Ah, the good ol' days!
Jared Jernagan's views of history do not reflect those of any history scholar anywhere.
There was a time in this country you could measure a man's leadership skills by his command of the hair follicles on his face. From a Civil War general who had entire style of facial hair named after him (Ambrose Burnside) to a simple lawman in Kansas and Arizona (Wyatt Earp) all the way up to the chief executive, any leader worthy of note had something impressive going on with his cheeks, chin or upper lip.
From the beginning of Lincoln's term in 1860 to the end of Taft's in 1913, only two presidents lacked some sort of impressive moustache, beard or both. And who were these grievous trend-buckers? They were 17th President Andrew Johnson and 25th President William McKinley.
And these two were real winners, let me tell you what.
Johnson: Took over for Lincoln after his assassination. He then proceeded to completely botch the Reconstruction, leaving the south crippled by war's aftermath much longer than it needed to be. He also became the first and only president impeached for a reason that wasn't sleeping with an intern.
McKinley: Presided over the Spanish American War and was assassinated in 1901. That's right, the second most notable thing this guy did in office was die.

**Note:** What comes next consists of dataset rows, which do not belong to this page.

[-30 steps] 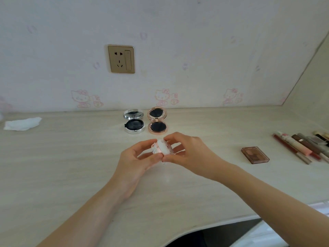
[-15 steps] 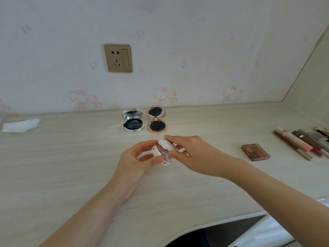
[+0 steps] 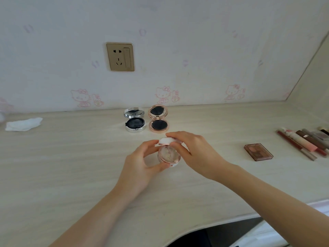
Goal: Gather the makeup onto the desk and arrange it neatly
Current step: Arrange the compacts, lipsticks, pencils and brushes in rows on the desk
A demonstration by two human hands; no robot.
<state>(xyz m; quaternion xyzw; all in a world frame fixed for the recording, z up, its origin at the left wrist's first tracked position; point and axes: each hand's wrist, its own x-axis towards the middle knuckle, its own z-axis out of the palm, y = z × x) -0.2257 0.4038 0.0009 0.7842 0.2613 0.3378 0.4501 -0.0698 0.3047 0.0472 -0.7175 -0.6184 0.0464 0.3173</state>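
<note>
two open compacts [image 3: 146, 120] are sitting side by side at frame centre, a tissue [image 3: 23, 124] is lying far left, a palette [image 3: 258, 151] and tubes [image 3: 302, 141] are lying right.

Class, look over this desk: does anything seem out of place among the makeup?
Yes. A crumpled white tissue lies at the desk's far left edge, apart from the makeup. The two compacts by the wall sit open.

A home bedroom corner — pink cartoon-cat wallpaper [image 3: 165, 94], a gold wall socket [image 3: 120, 56], makeup spread on a pale wood-grain desk [image 3: 71, 157].
</note>
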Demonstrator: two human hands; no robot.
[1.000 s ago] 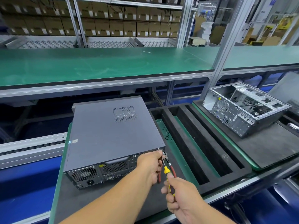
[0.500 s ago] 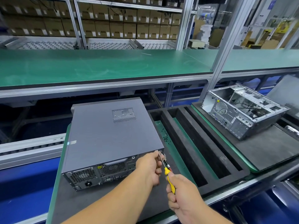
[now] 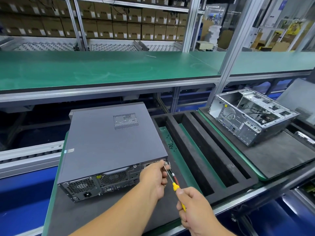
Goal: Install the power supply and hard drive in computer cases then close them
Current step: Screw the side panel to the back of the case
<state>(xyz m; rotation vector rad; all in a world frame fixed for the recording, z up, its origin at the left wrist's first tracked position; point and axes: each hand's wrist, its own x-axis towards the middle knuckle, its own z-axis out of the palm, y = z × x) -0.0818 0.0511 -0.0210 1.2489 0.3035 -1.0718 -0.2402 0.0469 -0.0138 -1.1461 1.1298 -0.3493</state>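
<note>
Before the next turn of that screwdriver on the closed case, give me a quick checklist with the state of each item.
1. Side panel seated on the closed computer case: ok, it lies flush along the rear edge.
2. Screwdriver tip at the rear top right corner: ok.
3. Tip engaged in the screw head: cannot tell, the left hand hides it.
4. Right hand grips the yellow handle: ok.
5. Left hand steadies the shaft at the corner: ok.
6. Second, open computer case ready to close: not ok, its side is off.
</note>
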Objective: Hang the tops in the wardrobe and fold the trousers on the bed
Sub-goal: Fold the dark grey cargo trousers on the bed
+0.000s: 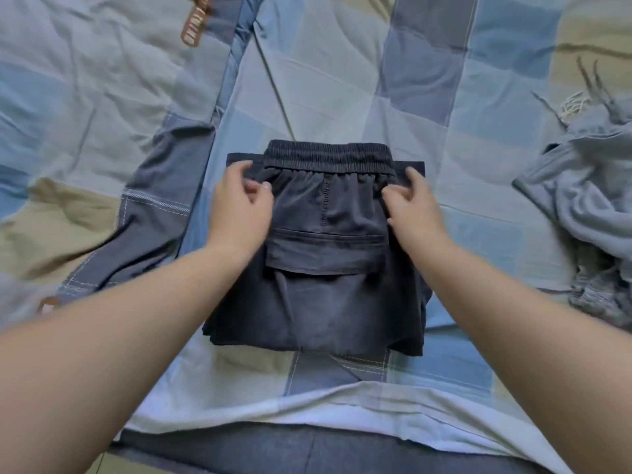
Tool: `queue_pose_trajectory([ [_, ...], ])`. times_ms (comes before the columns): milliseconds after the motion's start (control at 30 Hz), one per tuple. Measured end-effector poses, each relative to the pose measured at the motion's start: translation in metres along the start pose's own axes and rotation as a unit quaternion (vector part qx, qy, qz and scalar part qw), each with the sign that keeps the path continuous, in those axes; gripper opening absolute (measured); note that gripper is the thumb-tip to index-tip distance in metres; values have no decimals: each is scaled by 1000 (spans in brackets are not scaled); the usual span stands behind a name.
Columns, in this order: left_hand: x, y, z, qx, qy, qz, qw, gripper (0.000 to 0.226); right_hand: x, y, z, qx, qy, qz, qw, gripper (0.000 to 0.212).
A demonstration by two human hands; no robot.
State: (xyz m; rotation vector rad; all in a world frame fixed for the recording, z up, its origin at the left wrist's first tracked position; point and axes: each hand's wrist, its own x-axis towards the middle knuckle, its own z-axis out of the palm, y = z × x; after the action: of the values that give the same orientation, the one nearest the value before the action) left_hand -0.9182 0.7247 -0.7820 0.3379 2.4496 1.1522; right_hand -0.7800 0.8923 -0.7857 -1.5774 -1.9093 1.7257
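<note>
Dark grey trousers (328,295) lie folded into a compact rectangle in the middle of the bed, elastic waistband at the far edge and a flapped pocket facing up. My left hand (239,206) rests on the left side of the upper fold, fingers curled on the fabric near the waistband. My right hand (417,206) rests on the right side at the same height, fingertips pinching the cloth edge. A second pair of blue-grey trousers with white stitching (160,213) lies spread under and left of the folded pair, one end showing at the near side.
The bed carries a checked blue, grey and beige sheet (342,80). A crumpled light blue-grey garment with drawstrings (588,200) lies at the right edge. Another pale garment with a brown label (195,29) lies at the far left. A white cloth edge (307,415) crosses the near side.
</note>
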Motion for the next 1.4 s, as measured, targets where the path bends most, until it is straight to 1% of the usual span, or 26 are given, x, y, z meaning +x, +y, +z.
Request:
queue_pose_trajectory([
  [33,-6,-4,3,109,-6,128,986,46,-5,6,5,-142,7,-125,982,61],
  [67,-12,-9,8,202,-29,232,951,52,-11,12,10,-253,2,-237,938,62],
  [100,-17,-14,14,271,-61,303,912,58,-16,17,15,-334,-12,-310,890,64],
  [133,-20,-18,21,316,-92,342,880,62,-19,22,21,-391,-24,-349,851,67],
  [167,-22,-23,27,352,-119,353,859,65,-20,27,27,-433,-35,-367,823,70],
  [200,-22,-28,34,385,-140,341,846,69,-18,34,33,-471,-44,-372,798,72],
  [300,-16,-50,43,450,-143,291,832,75,-5,53,36,-549,-58,-393,735,75],
  [333,-13,-57,46,458,-138,291,829,76,2,61,34,-556,-55,-404,725,74],
  [467,-2,-81,58,431,-119,332,831,74,29,91,23,-547,-42,-434,715,69],
  [533,1,-87,63,426,-115,341,830,73,36,98,20,-546,-59,-421,722,68],
  [633,0,-82,59,423,-135,324,835,74,37,90,19,-546,-89,-404,728,71],
  [700,-3,-74,46,424,-134,306,842,76,26,79,12,-523,-92,-394,750,78],
  [733,-5,-72,38,422,-120,284,853,77,20,75,5,-508,-78,-384,767,83],
  [800,-12,-72,21,399,-87,200,891,83,11,75,-18,-482,-33,-331,811,91],
  [833,-18,-75,12,377,-70,144,912,89,5,79,-32,-462,-15,-275,843,94],
  [867,-24,-80,3,335,-54,85,937,95,1,85,-45,-418,-10,-199,887,95],
  [900,-28,-85,-5,273,-43,27,961,101,-3,90,-55,-341,-14,-118,932,94],
  [933,-31,-88,-12,211,-39,-23,977,104,-7,93,-61,-248,-20,-44,968,89],
  [967,-33,-91,-17,160,-43,-60,984,105,-11,95,-63,-154,-25,13,988,79],
  [1033,-31,-93,-21,85,-64,-118,987,97,-13,99,-56,-12,-46,66,997,46],
  [1067,-28,-91,-20,41,-76,-149,985,85,-12,99,-50,33,-70,79,994,33],
  [1133,-23,-85,-16,-72,-106,-198,972,57,-9,94,-38,83,-134,96,983,25],
  [1167,-21,-83,-16,-112,-119,-212,963,52,-8,93,-33,88,-163,91,978,21],
  [1200,-19,-80,-16,-137,-132,-224,956,54,-6,91,-29,89,-182,79,976,19],
  [1300,-16,-77,-19,-163,-170,-256,938,69,-6,91,-25,77,-168,57,981,26],
  [1400,-24,-67,-20,-166,-166,-228,945,74,-15,93,-36,72,-132,52,987,47],
])
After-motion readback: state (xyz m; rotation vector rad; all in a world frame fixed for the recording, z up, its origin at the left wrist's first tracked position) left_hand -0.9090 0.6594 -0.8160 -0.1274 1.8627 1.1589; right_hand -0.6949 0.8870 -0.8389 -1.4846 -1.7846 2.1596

And as a bonus we can throw in Woodrow Wilson, who started our current streak of 17 straight barefaced presidents. How did Karma reward Wilson for starting this sad trend? Congress refused to join Wilson's League of Nations, a great idea that was way ahead of its time. And then he had a stroke and spent the last part of his term incapacitated.
The message? WE NEED TO BRING BACK BEARDED PRESIDENTS. The guys who went with this trend accomplished some good things:
Abraham Lincoln: Hello? He was Abraham Freakin' Lincoln! Gettysburg Address ... Emancipation Proclamation ... Log cabins ... saved the Union.

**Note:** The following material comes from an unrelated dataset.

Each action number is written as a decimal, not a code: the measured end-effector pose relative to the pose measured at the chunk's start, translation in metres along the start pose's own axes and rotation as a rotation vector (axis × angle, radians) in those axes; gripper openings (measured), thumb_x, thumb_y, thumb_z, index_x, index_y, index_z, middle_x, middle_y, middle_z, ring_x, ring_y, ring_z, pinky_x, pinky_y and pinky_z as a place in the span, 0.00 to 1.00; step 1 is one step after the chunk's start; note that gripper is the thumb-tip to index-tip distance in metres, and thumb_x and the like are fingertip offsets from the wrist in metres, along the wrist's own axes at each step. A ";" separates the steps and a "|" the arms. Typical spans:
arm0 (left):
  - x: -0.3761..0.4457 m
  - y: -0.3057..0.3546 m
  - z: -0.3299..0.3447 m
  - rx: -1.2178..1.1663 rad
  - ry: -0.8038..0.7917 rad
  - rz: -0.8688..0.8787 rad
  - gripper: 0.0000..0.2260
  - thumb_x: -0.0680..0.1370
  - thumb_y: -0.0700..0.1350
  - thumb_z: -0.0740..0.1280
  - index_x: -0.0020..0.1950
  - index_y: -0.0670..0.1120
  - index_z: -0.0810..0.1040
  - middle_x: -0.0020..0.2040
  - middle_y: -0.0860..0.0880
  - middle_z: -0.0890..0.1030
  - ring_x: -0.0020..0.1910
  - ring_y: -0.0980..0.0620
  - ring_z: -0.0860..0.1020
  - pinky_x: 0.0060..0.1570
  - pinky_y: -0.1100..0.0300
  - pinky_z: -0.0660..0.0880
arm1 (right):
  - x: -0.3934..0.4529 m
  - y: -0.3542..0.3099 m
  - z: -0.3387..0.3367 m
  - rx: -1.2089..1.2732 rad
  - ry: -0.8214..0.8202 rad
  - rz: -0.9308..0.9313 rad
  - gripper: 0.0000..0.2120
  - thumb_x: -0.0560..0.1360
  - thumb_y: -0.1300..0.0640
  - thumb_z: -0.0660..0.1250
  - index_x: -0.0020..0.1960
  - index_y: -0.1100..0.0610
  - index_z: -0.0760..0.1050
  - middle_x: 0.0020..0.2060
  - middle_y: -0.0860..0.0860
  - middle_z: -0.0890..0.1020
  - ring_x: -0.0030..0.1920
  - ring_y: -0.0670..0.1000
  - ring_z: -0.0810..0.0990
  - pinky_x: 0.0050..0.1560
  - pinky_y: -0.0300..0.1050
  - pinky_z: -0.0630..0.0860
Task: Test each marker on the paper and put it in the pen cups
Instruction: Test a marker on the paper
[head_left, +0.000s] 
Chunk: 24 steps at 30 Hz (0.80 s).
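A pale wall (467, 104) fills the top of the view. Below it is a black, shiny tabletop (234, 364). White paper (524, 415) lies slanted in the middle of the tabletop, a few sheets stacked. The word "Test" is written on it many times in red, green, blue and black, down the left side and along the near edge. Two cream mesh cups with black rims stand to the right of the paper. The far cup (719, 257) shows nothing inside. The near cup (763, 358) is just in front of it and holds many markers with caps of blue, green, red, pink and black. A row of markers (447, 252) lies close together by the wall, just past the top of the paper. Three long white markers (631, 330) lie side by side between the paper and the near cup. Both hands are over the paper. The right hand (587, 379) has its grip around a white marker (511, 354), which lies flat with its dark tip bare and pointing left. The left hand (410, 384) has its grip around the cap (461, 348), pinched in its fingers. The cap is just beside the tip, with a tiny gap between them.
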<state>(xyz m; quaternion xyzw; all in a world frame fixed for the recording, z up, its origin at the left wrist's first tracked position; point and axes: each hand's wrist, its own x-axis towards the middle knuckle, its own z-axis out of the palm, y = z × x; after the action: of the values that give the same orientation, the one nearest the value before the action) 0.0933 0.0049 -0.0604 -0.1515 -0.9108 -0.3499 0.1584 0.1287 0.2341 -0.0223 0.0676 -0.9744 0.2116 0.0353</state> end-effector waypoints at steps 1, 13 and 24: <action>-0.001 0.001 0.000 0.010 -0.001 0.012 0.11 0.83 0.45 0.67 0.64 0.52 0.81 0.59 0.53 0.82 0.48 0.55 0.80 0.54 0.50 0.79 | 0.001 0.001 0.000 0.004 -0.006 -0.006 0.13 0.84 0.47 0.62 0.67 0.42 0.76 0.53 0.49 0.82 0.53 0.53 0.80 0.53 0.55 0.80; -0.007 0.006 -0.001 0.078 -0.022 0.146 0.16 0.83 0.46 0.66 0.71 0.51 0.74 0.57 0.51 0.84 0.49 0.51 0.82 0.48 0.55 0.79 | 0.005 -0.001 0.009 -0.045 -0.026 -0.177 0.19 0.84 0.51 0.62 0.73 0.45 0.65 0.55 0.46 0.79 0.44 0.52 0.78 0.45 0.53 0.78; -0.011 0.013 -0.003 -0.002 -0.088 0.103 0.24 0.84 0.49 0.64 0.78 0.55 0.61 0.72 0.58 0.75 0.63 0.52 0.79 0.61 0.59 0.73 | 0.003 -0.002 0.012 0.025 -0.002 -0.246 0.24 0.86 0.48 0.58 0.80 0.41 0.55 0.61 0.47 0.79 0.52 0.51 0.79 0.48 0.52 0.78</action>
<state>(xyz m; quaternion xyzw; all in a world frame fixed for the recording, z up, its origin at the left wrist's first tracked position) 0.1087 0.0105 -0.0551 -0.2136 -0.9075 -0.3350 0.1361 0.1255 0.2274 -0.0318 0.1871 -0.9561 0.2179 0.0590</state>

Also, he rocked the same Amish-style beard as me. I sometimes wonder if Lincoln, like me, lacked the ability to grow a proper moustache and just took what he could get. I'd like to think we have that in common.
Ulysses S. Grant: He wasn't a great president -- I'll admit that. But as a general, he is the guy who accepted Lee's surrender at Appomattox Courthouse.

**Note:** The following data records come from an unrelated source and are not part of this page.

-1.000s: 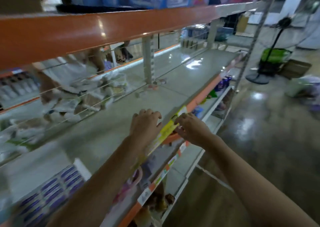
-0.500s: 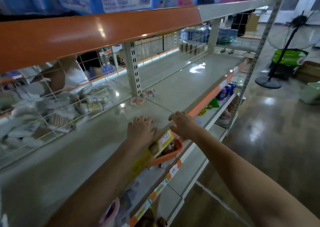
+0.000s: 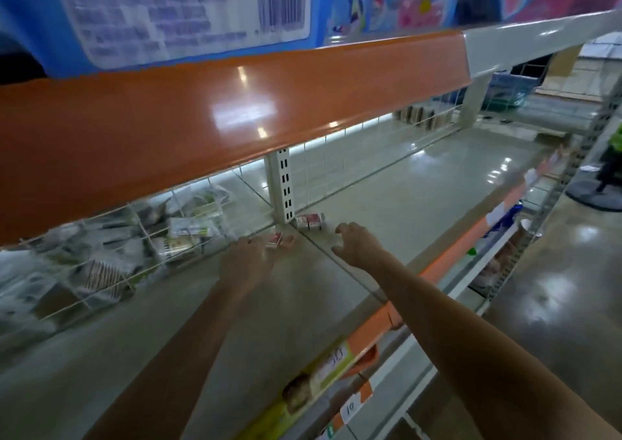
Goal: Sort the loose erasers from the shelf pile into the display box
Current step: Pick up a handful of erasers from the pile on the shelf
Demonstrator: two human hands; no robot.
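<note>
Both arms reach deep across the grey shelf [image 3: 387, 204] toward its rear upright. The left hand [image 3: 247, 258] is motion-blurred; its fingertips lie at or just short of a small red-and-white eraser packet [image 3: 279, 240] lying flat on the shelf near the foot of the white slotted post [image 3: 282, 187]. Whether the fingers touch or grip the packet cannot be told from the blur; the hand looks flat, fingers extended forward. The right hand [image 3: 355, 241] hovers over the shelf with fingers loosely spread and slightly curled, holding nothing. A second stack of erasers [image 3: 309, 221], also red and white and block-shaped, stands just right of the post base, beyond and a little left of the right hand's fingertips, apart from them.

The display box [image 3: 316, 382] sits at the front lip of the shelf, near the forearms and well apart from both hands. It shows a yellow-green printed card face with a handwritten price patch, over an orange tray edge.

The shelf surface is smooth, glossy painted metal with light reflections and a seam running front to back between the hands. A white wire grid [image 3: 141, 237] backs the shelf; behind it lie clear plastic-wrapped goods, blurred. The upper shelf edge carries a shiny orange strip [image 3: 235, 103]. Above it stand blue and pink printed cartons [image 3: 188, 12]. The floor [image 3: 555, 305] at right is polished and reflective.
</note>
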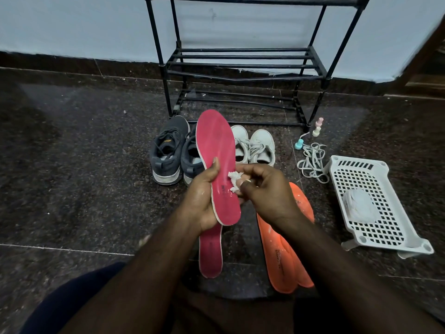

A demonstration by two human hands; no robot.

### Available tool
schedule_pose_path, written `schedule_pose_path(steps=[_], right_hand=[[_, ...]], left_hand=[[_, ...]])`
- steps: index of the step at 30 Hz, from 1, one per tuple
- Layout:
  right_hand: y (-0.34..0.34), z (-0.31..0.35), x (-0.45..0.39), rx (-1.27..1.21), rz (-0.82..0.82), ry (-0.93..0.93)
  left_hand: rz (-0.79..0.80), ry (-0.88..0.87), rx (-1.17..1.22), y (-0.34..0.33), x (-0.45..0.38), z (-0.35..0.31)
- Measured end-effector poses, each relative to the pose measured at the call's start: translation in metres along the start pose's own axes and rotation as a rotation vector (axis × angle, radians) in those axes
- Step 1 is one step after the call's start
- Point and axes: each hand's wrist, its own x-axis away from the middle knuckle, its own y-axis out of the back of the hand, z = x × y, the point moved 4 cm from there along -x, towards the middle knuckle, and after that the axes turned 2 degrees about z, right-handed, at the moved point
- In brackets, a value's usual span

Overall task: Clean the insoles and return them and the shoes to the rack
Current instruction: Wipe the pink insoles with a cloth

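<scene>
Left hand (204,201) grips pink insole (216,150) upright above floor; right hand (267,189) pinches white wad (234,180) against insole surface.

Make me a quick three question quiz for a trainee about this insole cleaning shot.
1. True or false: the left hand grips the raised pink insole.
2. What do the right hand fingers pinch? A) laces B) white wad C) brush
3. Fill in: the orange insoles lie on the ____.

Key: 1 true; 2 B; 3 floor.
</scene>
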Motion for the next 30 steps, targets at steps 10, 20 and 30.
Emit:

Additionally, he's the guy buried in Grant's tomb.
Rutherford B. Hayes: OK, Hayes also wasn't that good either. Among presidents, though, he's probably the one best suited to play bass for ZZ Top.
James A. Garfield: Was only in office for a short time before assassination, but he could write with both hands, at the same time, in ancient Greek with one hand and Latin with the other. I could not possibly make this up. I originally read it in Kid City, which was the absolute greatest magazine on earth before I discovered Sports Illustrated for Kids.
Chester A. Arthur: Awarded federal jobs based on merit, not party allegiance. Hey, what a novel concept. What happened to this?
Really, though, Arthur is a hero of mine for having bushy sideburns that connected to his equally impressive moustache, but no hair on his chin. This look was so advanced that I know of only one other person (Spinal Tap bassist Derek Smalls) who has ever pulled it off. And Derek Smalls isn't technically a real person. Way to go, President Arthur.
Grover Cleveland: So awesome that he is both the 22nd and 24th President of the United States. Look through your history books. No one can top that.
Benjamin Harrison: He was from Indiana. That's enough for me.
Theodore Roosevelt: Slightly edges out Andrew Jackson as "Chief Executive I'd Most Like On My Side In A Barfight." Do you want Teddy Roosevelt swinging a pool cue at your head? I didn't think so.
Someone once attempted to assassinate this guy before a speech. The extremely thick manuscript of the speech was in Roosevelt's jacket and slowed the bullet down, thus saving his life. After that, he still gave the speech!
If this guy were president today, he would have ridden his horse to Afghanistan followed by tracking down and personally beating the bejesus out of Osama bin Laden years ago.
Teddy Roosevelt was also one of the best reformers we've had in the office. I suppose that's actually the important part.
William Howard Taft: Weighed 300 pounds. Served as Chief Justice of the Supreme Court from 1921 to 1930. This is way more impressive as a post-Presidential career than writing self-indulgent books and charging hundreds of thousands of dollars just to go somewhere and speak.
So there it is, a sophomoric, semi-researched case for why our country was so much better when our presidents had the guts to grow hair on their faces.
Should President Obama consider this move, he needs to remember what a big hoops fan he is. I highly recommend he go with some 1970s ABA-style mutton chops.
Either that, or we can elect Chuck Norris in 2012.